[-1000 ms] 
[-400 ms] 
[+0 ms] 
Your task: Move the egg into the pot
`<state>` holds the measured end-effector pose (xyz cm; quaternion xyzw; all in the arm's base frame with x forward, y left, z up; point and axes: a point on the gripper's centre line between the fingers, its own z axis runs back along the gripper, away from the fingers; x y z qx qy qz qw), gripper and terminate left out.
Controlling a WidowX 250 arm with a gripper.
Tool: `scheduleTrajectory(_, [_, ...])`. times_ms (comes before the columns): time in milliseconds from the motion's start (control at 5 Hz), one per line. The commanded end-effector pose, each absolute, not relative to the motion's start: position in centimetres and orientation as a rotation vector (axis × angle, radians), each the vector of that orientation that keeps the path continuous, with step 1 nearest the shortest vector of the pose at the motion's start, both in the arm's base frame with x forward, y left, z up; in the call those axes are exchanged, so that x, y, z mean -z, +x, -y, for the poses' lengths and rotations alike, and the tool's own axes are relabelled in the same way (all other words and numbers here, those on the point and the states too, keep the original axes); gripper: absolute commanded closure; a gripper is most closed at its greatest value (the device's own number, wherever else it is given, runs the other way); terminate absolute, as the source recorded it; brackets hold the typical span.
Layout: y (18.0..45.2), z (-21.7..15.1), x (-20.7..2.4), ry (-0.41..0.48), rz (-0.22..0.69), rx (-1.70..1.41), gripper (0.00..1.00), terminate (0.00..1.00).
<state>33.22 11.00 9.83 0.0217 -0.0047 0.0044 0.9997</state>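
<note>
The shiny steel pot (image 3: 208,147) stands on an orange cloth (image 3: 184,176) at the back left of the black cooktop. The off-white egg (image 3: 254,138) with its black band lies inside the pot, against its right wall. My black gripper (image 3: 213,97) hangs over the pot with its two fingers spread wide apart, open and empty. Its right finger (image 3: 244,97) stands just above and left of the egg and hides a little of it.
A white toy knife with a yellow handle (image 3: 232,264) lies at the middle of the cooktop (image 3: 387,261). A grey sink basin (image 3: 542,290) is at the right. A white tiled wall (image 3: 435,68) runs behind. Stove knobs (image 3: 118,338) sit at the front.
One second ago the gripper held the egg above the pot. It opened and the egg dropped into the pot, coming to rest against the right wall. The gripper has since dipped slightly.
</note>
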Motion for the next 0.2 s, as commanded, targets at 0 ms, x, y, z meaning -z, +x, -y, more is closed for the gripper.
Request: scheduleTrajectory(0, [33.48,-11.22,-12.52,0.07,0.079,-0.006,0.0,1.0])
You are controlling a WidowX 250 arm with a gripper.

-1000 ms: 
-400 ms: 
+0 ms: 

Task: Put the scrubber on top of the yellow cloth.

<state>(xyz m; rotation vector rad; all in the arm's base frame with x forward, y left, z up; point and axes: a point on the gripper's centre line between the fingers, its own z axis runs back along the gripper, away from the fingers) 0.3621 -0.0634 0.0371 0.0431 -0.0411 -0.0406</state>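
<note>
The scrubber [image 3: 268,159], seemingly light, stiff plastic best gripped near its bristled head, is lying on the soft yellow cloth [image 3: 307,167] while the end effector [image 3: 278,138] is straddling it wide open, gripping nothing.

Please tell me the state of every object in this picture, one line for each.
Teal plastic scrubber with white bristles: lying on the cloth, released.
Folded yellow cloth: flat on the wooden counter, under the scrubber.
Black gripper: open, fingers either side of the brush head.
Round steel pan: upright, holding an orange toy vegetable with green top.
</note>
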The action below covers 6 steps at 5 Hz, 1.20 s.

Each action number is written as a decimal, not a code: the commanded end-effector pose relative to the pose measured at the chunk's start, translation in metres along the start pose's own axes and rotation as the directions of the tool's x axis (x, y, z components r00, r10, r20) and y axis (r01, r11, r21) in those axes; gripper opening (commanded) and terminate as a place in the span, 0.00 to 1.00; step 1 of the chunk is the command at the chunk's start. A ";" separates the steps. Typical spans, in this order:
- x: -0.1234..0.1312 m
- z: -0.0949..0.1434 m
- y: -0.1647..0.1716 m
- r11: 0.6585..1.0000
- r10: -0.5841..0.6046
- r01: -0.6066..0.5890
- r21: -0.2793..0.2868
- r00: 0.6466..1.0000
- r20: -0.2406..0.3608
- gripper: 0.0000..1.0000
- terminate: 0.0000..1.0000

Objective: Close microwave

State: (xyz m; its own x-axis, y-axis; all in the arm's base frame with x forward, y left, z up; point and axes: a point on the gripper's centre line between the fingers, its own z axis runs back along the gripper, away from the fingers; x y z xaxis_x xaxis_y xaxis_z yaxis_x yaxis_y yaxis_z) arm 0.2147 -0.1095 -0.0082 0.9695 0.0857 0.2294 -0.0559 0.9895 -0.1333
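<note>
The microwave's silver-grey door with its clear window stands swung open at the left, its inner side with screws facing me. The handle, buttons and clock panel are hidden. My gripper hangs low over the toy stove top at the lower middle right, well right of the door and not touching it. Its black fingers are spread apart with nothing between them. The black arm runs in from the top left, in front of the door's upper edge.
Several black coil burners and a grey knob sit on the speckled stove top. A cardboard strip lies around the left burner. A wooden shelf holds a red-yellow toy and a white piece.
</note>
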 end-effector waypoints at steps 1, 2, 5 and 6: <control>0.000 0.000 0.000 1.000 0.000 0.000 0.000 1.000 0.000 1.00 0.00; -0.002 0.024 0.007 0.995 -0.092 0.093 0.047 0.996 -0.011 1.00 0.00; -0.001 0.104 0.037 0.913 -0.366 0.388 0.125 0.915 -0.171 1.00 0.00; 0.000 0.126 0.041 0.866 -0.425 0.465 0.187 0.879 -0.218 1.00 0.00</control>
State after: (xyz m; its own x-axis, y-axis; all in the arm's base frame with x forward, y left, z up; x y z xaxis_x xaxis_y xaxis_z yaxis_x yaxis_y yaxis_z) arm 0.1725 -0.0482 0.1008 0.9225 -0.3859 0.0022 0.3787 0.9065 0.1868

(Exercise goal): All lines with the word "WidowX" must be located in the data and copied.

(Result):
Controlling a WidowX 250 arm with a gripper.
You are controlling a WidowX 250 arm with a gripper.

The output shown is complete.